Won't able to get certificates status

Please fill out the fields below so we can help you better. Note: you must provide your domain name to get help. Domain names for issued certificates are all made public in Certificate Transparency logs (e.g. crt.sh | example.com), so withholding your domain name here does not increase secrecy, but only makes it harder for us to provide help.

My domain is:
I ran this command:
certbot certificates --apache
It produced this output:
Saving debug log to /var/log/letsencrypt/letsencrypt.log
OCSP check failed for /etc/letsencrypt/live/arch.xnat.vanderbilt.edu/cert.pem (are we offline?)
Traceback (most recent call last):
File "/usr/lib/python3/dist-packages/urllib3/connectionpool.py", line 421, in _make_request
six.raise_from(e, None)
File "", line 3, in raise_from
File "/usr/lib/python3/dist-packages/urllib3/connectionpool.py", line 416, in _make_request
httplib_response = conn.getresponse()
File "/usr/lib/python3.8/http/client.py", line 1348, in getresponse
File "/usr/lib/python3.8/http/client.py", line 316, in begin
version, status, reason = self._read_status()
File "/usr/lib/python3.8/http/client.py", line 277, in _read_status
line = str(self.fp.readline(_MAXLINE + 1), "iso-8859-1")
File "/usr/lib/python3.8/socket.py", line 669, in readinto
return self._sock.recv_into(b)
TimeoutError: [Errno 110] Connection timed out

During handling of the above exception, another exception occurred:

Traceback (most recent call last):
File "/usr/lib/python3/dist-packages/requests/adapters.py", line 439, in send
resp = conn.urlopen(
File "/usr/lib/python3/dist-packages/urllib3/connectionpool.py", line 719, in urlopen
retries = retries.increment(
File "/usr/lib/python3/dist-packages/urllib3/util/retry.py", line 400, in increment
raise six.reraise(type(error), error, _stacktrace)
File "/usr/lib/python3/dist-packages/six.py", line 703, in reraise
raise value
File "/usr/lib/python3/dist-packages/urllib3/connectionpool.py", line 665, in urlopen
httplib_response = self._make_request(
File "/usr/lib/python3/dist-packages/urllib3/connectionpool.py", line 423, in _make_request
self._raise_timeout(err=e, url=url, timeout_value=read_timeout)
File "/usr/lib/python3/dist-packages/urllib3/connectionpool.py", line 347, in _raise_timeout
raise ReadTimeoutError(
urllib3.exceptions.ReadTimeoutError: HTTPConnectionPool(host='r3.o.lencr.org', port=80): Read timed out. (read timeout=None)

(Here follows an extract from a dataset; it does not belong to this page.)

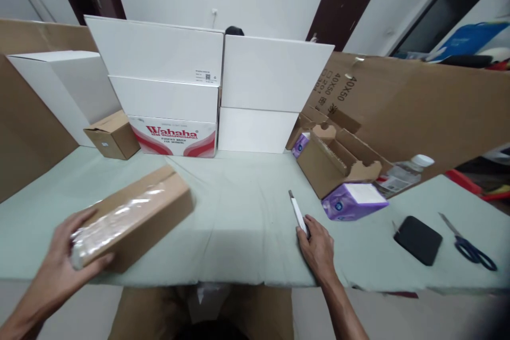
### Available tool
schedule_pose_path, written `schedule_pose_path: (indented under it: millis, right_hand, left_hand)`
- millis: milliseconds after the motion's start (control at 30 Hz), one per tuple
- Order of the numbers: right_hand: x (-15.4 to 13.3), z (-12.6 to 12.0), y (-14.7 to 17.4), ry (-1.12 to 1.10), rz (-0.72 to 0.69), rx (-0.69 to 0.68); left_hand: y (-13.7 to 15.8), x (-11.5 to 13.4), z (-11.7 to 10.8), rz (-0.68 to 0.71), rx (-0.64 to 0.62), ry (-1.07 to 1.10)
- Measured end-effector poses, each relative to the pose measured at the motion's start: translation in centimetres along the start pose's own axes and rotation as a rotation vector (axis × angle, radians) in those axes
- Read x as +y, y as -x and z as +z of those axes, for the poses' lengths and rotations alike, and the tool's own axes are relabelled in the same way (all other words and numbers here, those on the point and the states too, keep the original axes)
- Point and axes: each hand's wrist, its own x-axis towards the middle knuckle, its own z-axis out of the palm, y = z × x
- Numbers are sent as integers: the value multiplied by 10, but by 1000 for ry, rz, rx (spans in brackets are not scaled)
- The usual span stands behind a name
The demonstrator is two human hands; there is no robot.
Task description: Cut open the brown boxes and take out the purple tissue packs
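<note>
My left hand is wrapped round the near end of a long brown cardboard box. Shiny clear tape runs along the top of this box, which lies slanted at the left of the table. In my right hand is a white utility knife, its tip pointing away from me just above or on the cloth. The fingers curl round the knife's handle. A gap of bare cloth separates the knife from the taped box.
White boxes and a Wahaha carton line the back. A small brown box stands left. On the right are an open carton, a purple tissue pack, a bottle, a black pad and scissors.
</note>
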Motion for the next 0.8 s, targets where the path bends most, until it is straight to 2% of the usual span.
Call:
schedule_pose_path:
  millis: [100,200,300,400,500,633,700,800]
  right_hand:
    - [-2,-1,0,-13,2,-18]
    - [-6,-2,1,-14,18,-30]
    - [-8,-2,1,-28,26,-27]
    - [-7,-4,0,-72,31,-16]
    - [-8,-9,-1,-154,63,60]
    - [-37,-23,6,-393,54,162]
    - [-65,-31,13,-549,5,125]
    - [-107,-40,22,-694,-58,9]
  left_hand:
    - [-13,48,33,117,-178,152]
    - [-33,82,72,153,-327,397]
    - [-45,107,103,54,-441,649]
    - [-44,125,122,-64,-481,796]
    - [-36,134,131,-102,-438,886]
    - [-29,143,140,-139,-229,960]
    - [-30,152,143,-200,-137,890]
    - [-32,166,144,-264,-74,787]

My web server is (include version):
chrome 114
The operating system my web server runs on is (include version):
ubuntu 20
My hosting provider, if applicable, is:

I can login to a root shell on my machine (yes or no, or I don't know):
I'm using a control panel to manage my site (no, or provide the name and version of the control panel):
The version of my client is (e.g. output of certbot --version or certbot-auto --version if you're using Certbot):
certbot 0.40.0

Please uninstall that old version and follow the recommended installation:
Certbot Instructions | Certbot (eff.org)


Well, that might help some things, but in this case

Makes me think that the issue is just that the server doesn't have outbound Internet access.


Make sense, so I need to let IT to allow outbound internet access to host='r3.o.lencr.org', port=80?

Btw, if I reinstall the certbot, will this affect the current certs?

Well, for now, but that URL is likely to change in the future as Let's Encrypt uses different intermediates. How much do you need to lock down outbound access? Can you allow it to anything within the lencr.org and letsencrypt.org domains?

As long as /etc/letsencrypt is still there, you should be able to install and reinstall certbot as much as you want.


After I update the certbot, it works. Thank you.


This topic was automatically closed 30 days after the last reply. New replies are no longer allowed.